• _Task prompt_
From the records below, copy out exactly the lines from the one containing "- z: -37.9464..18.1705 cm" to the one containing "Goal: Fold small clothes", both included. Add nothing else.
○ ○ ○ ○
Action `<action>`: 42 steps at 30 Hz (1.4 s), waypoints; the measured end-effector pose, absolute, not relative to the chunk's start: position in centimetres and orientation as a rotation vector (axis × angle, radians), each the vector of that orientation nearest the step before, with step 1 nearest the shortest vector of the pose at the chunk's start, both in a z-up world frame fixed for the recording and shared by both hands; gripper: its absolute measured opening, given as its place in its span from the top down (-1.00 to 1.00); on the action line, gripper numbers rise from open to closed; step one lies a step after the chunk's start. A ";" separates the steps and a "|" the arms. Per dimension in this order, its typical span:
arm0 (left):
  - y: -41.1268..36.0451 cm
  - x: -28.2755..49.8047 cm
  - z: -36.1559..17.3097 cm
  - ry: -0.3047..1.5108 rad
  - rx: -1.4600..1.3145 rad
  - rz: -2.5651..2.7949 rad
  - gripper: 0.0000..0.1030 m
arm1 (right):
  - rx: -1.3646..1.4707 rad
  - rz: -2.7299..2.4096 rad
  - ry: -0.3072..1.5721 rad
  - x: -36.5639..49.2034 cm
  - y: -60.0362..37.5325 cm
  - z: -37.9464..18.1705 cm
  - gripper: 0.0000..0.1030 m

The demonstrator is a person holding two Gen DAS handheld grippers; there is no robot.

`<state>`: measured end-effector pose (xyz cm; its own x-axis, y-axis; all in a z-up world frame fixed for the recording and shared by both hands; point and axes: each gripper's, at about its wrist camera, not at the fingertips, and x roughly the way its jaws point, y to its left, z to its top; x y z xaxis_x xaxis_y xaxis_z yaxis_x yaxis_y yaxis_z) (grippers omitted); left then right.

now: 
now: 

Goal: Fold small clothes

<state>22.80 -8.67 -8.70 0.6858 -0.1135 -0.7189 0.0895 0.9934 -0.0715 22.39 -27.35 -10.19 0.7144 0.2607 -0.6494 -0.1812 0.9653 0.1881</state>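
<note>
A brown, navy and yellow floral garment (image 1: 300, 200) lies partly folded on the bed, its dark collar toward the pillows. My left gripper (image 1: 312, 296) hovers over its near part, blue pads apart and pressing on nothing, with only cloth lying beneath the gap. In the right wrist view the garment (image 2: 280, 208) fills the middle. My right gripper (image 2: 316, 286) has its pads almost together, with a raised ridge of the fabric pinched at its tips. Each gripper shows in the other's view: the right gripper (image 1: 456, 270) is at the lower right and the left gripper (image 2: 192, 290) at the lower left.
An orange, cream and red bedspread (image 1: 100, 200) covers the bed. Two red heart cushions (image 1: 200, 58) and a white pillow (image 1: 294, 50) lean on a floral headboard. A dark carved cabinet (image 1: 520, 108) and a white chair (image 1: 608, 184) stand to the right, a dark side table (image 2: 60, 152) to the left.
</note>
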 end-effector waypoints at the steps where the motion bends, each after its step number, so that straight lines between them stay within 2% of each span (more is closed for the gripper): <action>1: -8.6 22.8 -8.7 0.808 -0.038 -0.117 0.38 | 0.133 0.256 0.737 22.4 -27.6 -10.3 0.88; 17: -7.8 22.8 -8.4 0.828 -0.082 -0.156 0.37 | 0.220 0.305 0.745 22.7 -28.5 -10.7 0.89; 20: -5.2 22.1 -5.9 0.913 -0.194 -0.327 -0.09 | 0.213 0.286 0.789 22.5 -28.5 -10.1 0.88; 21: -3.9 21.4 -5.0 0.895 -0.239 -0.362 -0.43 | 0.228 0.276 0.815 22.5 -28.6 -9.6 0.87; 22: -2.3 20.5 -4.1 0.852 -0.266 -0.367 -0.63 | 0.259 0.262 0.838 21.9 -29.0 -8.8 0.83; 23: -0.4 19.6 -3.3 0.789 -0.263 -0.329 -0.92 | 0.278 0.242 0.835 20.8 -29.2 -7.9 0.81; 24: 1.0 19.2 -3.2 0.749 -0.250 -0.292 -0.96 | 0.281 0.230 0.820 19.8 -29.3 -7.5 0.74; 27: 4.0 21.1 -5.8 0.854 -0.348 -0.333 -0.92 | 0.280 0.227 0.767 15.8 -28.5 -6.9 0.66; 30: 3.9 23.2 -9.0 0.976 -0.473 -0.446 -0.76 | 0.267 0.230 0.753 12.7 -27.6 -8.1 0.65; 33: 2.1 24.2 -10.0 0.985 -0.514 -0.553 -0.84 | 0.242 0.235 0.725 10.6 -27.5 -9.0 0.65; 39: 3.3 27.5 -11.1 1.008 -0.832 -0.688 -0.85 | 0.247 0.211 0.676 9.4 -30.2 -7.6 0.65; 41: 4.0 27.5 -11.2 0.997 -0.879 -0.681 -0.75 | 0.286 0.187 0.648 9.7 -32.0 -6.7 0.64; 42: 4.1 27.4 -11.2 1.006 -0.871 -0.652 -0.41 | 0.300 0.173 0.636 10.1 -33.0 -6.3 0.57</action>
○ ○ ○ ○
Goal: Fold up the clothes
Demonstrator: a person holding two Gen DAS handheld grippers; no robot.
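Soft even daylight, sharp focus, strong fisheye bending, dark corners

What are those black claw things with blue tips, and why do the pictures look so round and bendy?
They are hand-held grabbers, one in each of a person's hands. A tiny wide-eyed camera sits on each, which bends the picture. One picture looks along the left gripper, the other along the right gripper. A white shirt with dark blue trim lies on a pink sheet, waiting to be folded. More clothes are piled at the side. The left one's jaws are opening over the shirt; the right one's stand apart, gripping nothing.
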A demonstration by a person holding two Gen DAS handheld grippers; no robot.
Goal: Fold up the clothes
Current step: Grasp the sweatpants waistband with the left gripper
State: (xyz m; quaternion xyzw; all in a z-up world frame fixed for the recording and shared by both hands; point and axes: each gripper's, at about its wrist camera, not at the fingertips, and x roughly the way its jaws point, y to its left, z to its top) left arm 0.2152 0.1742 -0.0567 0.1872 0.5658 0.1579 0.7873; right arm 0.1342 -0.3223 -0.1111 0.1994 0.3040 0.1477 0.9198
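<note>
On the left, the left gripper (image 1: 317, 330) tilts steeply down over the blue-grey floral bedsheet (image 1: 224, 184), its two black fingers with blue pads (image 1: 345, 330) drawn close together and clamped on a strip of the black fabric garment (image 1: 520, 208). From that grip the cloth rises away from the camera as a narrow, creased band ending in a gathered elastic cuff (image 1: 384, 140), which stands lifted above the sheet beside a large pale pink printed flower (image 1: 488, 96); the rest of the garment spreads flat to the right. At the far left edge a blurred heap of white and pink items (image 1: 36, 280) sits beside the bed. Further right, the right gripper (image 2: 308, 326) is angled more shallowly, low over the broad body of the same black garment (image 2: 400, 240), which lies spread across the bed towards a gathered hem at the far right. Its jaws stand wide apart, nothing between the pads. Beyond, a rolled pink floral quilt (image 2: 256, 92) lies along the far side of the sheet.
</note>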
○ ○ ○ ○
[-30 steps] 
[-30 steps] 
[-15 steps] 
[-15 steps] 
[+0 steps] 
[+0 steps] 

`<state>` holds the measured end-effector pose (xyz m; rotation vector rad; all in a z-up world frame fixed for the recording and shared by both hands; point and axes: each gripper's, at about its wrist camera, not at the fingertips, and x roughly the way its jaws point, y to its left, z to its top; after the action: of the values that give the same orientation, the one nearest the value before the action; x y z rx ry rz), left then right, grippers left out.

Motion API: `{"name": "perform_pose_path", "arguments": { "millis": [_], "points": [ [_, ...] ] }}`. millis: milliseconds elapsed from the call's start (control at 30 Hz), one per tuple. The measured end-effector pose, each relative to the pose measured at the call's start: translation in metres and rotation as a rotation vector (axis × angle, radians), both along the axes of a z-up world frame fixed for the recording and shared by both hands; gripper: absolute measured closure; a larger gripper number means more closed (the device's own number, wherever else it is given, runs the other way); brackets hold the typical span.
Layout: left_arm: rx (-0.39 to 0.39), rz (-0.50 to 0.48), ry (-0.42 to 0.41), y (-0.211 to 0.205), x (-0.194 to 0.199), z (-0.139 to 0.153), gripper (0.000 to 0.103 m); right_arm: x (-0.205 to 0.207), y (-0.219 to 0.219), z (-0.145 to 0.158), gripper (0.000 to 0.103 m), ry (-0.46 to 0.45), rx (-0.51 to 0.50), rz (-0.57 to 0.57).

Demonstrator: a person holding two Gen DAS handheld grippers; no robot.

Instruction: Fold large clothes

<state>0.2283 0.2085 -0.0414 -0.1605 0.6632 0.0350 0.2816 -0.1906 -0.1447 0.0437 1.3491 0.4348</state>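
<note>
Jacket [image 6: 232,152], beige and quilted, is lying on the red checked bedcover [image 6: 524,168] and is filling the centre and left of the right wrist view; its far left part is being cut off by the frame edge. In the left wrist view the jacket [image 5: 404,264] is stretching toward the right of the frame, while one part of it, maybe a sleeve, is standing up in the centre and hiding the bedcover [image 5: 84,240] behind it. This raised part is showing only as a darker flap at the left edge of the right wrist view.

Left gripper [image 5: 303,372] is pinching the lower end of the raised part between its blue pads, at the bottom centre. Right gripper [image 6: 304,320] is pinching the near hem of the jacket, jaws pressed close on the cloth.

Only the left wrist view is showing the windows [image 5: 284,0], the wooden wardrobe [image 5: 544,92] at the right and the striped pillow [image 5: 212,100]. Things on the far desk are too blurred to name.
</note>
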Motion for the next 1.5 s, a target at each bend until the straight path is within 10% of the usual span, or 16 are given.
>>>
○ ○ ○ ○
• _Task solution_
  - z: -37.9464..18.1705 cm
  - gripper: 0.0000..0.1030 m

The demonstrator is a person holding two Gen DAS handheld grippers; there is no robot.

`<state>`: measured end-effector pose (xyz cm; its own x-axis, y-axis; all in a z-up world frame fixed for the recording and shared by both hands; point and axes: each gripper's, at about its wrist camera, not at the fingertips, and x roughly the way its jaws point, y to its left, z to its top; x y z xaxis_x xaxis_y xaxis_z yaxis_x yaxis_y yaxis_z) (grippers omitted); left then right.

now: 
now: 

Goal: Fold small clothes

None of the exercise remains to be done.